Aider les patients à comprendre

L’objectif du programme Choisir avec soin est d’aider les médecins à discuter avec leurs patients du recours aux interventions les plus appropriées pour ces derniers. Le site www.choisiravecsoin.org comporte d’ailleurs une section pour les patients intitulée : « Tests et traitements dont vous n’avez peut-être pas besoin ». On y trouve les indications réelles d’examens comme la coloscopie, le test de Papanicolaou, l’électrocardiogramme et l’ostéodensitométrie. Des textes y expliquent entre autres les risques de l’emploi d’antibiotiques contre les sinusites et de médicaments antipsychotiques chez les personnes atteintes de démence.

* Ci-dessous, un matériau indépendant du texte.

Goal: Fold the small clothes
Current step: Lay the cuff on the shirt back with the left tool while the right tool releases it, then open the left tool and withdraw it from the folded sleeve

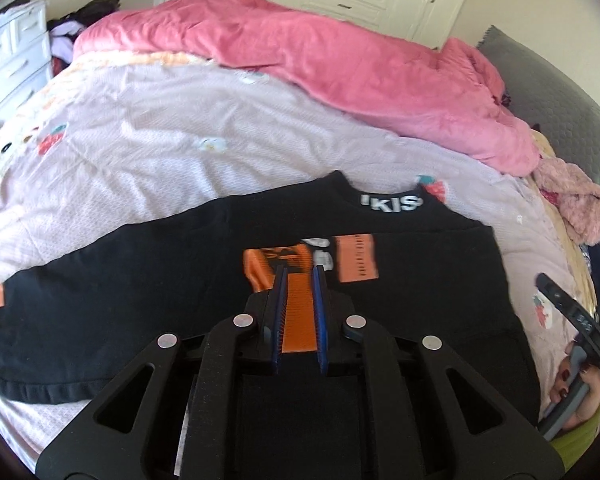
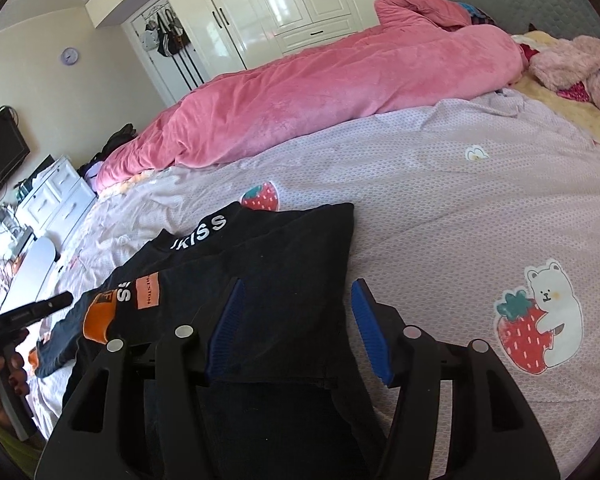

Le site fait également prendre conscience au patient de la situation que crée une demande de tests inutiles : « Il faut souvent à un médecin moins de temps pour prescrire un test que pour expliquer pourquoi la meilleure option est de ne rien faire. » Plusieurs praticiens acquiescent aux demandes de leurs patients pour différentes raisons. « Certains patients peuvent avoir le sentiment que leur médecin ne s’est pas vraiment occupé d’eux s’il ne leur a pas donné une ordonnance ou s’il n’a pas prescrit un test », ajoute le texte.

Autres spécialités

Outre la médecine familiale, sept autres spécialités ont fait le même exercice de rationalisation. L’Association canadienne des radiologistes, par exemple, recommande d’éviter l’imagerie pour un mal de tête sans complication s’il n’y a pas de signaux d’alarme. La Société canadienne de rhumatologie, elle, déconseille les examens d’ostéodensitométrie à un intervalle de moins de deux ans. Il y a ainsi des recommandations en cardiologie, en gériatrie, en médecine interne, en chirurgie et en orthopédie. Seize autres spécialités devraient aussi emboîter le pas.

Cette campagne est organisée par plusieurs par­te­naires, dont l’AMC, l’Université de Toronto, le gou­ver­nement de l’Ontario ainsi que diverses asso­cia­tions médicales.

Choosing Wisely est né aux États-Unis en 2012. Au­jour­d’hui, soixante regroupements américains de spécialistes participent au mouvement. Il n’existe cependant pas encore de données sur les effets de cette campagne. Au Canada, les responsables du programme comptent évaluer les répercussions de leur initiative sur la pratique clinique en commençant par l’Ontario. //

1. Levinson W, Huynh T. Engaging physicians and patients in conversations about unnecessary tests and procedures: Choosing Wisely Canada. CMAJ 2014 ; 186 (5) : 325-6.